Взять того же младшего брата, он научился читать сам, в пять лет, и если сначала мать всюду хвасталась сыном, как смышленой немецкой овчаркой, выполняющей все команды, то когда брат стал старше, она уже говорила с раздражением: «Всё книжечки свои читаешь». В увлечении брата чтением, бессмысленным и всеядным, действительно было что-то нездоровое, Марину это чтение тоже раздражало, оно превращало брата в одного из местных чудаков, пытающихся казаться умнее, чем они есть на самом деле. Ничто не могло спасти брата от Невьянска и массы других городов и поселков. Куда бы брат ни подался, он все равно оставался бы чудаком с массой бессмысленных знаний в голове. Иногда она с ужасом ловила себя на мысли, что лучше бы брат умер еще дошкольником, только-только научившимся читать, потому что дальше дошкольного возраста его любовь к чтению только отпугивала или, что еще хуже, забавила людей – и одноклассников, и учителей. В местах, где даже учитель литературы должен был рубить дрова и посылать подальше местных работяг, чтение было не нужным навыком, а обузой.

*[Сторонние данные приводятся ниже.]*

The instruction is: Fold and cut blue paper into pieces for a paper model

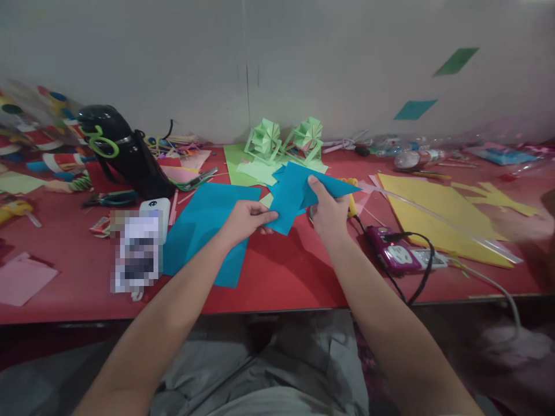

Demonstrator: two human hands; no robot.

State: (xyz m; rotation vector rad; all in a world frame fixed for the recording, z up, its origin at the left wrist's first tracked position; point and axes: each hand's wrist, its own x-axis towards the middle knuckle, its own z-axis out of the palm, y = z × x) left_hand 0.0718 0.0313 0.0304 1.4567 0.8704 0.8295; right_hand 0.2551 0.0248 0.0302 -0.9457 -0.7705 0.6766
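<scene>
A folded piece of blue paper is held up between my two hands above the red table. My left hand pinches its lower left corner between thumb and fingers. On the right side, my right hand grips it with the thumb on top, near a pointed flap that sticks out to the right. Beneath and beside my left forearm lies a larger flat sheet of blue paper. Just behind the held piece are more blue paper bits and light green paper sheets, partly hidden by it.
Two light green folded paper models stand at the back. To the left are a black bottle, pliers and a phone. Yellow paper, a clear ruler-like strip and a purple device with a cable lie on the right.
</scene>
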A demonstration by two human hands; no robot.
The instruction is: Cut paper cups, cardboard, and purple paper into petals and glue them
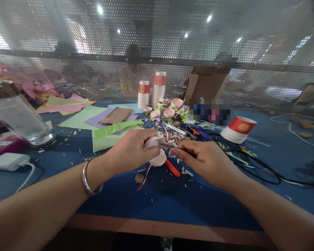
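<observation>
My left hand [136, 150], with a silver bangle at the wrist, is closed around a small white paper cup piece [153, 142]. Closed in front of it, my right hand [202, 160] grips what look like scissors [167, 145], their metal tips against the cup piece and their handles mostly hidden by my fingers. Below the hands a white paper disc [158, 159] lies on the blue table, beside a red strip [172, 168]. A small brown round piece [139, 178] lies nearer to me.
Stacked paper cups [159, 90] stand behind decorated round pieces [169, 113] and scattered scraps. Coloured paper [78, 118] lies left, near a tilted-looking glass [28, 118]. To the right are a blue glue gun [204, 134], black cable [267, 167] and red-banded cups [239, 129]. A perforated screen [162, 42] stands behind.
</observation>
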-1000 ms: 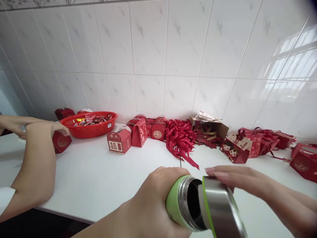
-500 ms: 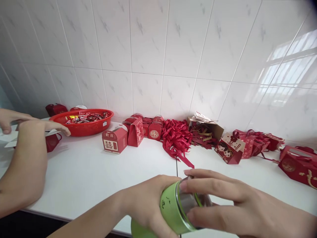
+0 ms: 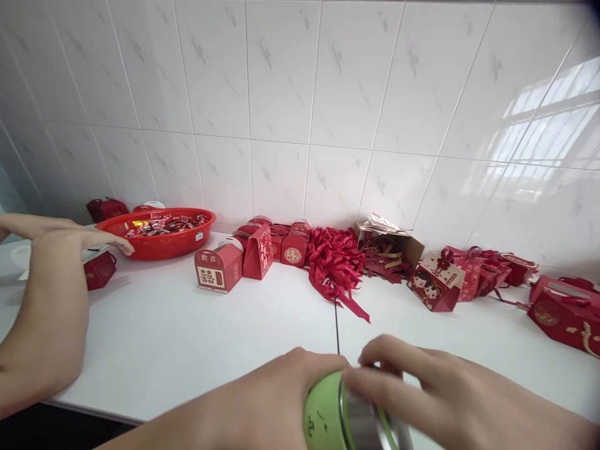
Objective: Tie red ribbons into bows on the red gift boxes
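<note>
My left hand [image 3: 276, 400] is wrapped round the green body of a flask [image 3: 323, 417] at the bottom middle of the view. My right hand [image 3: 422, 400] has its fingers closed over the flask's steel lid [image 3: 363, 422], which sits on the mouth. Both hands hover above the near edge of the white counter [image 3: 187, 337]. The lower part of the flask is cut off by the frame.
Another person's arm and hands [image 3: 51, 275] work at the far left over a small red box [image 3: 98, 270]. A red basket of sweets [image 3: 162, 230] stands behind. Red gift boxes [image 3: 218, 269], a heap of red ribbons [image 3: 337, 259], a cardboard box [image 3: 391, 247] and more red boxes [image 3: 562, 309] line the tiled wall.
The open flask has been covered: my right hand brought the steel lid onto its mouth and now grips it. Both hands and the flask have sunk lower in view.
</note>
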### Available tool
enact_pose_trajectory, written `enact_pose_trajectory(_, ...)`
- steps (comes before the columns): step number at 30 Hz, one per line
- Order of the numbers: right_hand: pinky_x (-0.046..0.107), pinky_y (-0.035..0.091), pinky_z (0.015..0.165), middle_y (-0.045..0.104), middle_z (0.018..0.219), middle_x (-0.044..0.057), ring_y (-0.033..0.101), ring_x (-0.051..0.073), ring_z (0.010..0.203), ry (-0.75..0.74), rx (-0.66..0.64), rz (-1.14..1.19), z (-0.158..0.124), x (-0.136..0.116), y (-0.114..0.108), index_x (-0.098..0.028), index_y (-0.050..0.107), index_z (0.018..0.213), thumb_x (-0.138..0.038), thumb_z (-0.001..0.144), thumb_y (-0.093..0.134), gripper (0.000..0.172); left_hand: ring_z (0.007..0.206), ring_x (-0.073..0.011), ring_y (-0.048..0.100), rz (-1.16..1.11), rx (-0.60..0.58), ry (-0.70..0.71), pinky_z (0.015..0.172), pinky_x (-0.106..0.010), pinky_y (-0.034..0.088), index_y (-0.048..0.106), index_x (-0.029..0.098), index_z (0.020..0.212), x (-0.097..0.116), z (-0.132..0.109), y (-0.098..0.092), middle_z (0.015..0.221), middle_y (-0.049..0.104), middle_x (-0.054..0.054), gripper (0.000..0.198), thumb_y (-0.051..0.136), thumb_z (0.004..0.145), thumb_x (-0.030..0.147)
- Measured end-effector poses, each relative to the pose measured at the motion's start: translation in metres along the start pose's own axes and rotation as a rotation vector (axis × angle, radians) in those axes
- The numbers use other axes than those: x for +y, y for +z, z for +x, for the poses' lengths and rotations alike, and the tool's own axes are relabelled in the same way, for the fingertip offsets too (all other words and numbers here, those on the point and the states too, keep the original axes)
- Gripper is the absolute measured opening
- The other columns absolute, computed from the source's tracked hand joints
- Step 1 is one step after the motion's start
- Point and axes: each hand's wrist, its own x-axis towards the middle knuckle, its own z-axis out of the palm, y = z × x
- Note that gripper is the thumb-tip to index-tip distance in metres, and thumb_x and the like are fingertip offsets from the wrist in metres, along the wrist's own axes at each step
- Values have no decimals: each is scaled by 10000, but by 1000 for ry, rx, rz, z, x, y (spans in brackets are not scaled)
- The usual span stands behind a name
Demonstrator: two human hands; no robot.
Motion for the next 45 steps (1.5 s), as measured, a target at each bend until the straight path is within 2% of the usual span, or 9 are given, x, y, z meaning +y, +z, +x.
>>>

С четвертого этажа Марина снова спустилась в гримерку, взяла ключ от комнаты с телефоном из кармана своего пальто (на ключе висела бумажная бирка с номером кабинета), спустилась еще раз, отворила кабинет, причем звуки движения ключа в замке отчетливо разносило по пустынному коридору, и звуки эти смешивались с гомоном из фойе.
Она села на скрипучий стульчик, подвинула к себе телефон и долго сидела, не решаясь повертеть диск и заказать междугородний разговор. Что могла сказать мать? Мать всегда жаловалась. Всегда мать была бедная и несчастная, все ее обижали – и Марина, родственники и начальство, как бы ни было плохо Марине, матери всегда было гораздо хуже. Марина однажды попала в больницу с аппендицитом, классе в пятом, мать навестила ее только затем, чтобы пожаловаться, что на нее накричали на работе за то, что она появилась слегка подвыпивши, а она устает, имеет право расслабиться, она и в больницу пришла слегка навеселе, дала Марине яблоко, выговорилась, даже не спросив, как Марина себя чувствует, и свинтила.
Успокоив себя мыслью, что матери, скорее всего, нет в горсовете, Марина набрала номер оператора – женщины с таким торопливым и раздраженным голосом, будто работала она, сидя на шиле. Вообще, это было странно: и врачи, и продавцы, и операторы телефонных станций, и уборщицы – все были всегда раздражены, и всегда Марине казалось, что у них есть некое дело, от которого Марина их отрывает, будто в подсобке у них стояло фортепьяно, и им нужно дописывать сонату, и это их основная обязанность, а работа в магазине или на телефоне – очень замороченное профкомовское поручение от союза композиторов. Оператор сказала ждать звонка, и Марина стала ждать, глядя в окно, где видно было только поле, обнесенное деревянным забором, составленным как бы из букв «Н», плотно прижатых друг к другу, из снега торчали огрызки прошлогодней травы, и было видно, что их кренит сплошным ветром.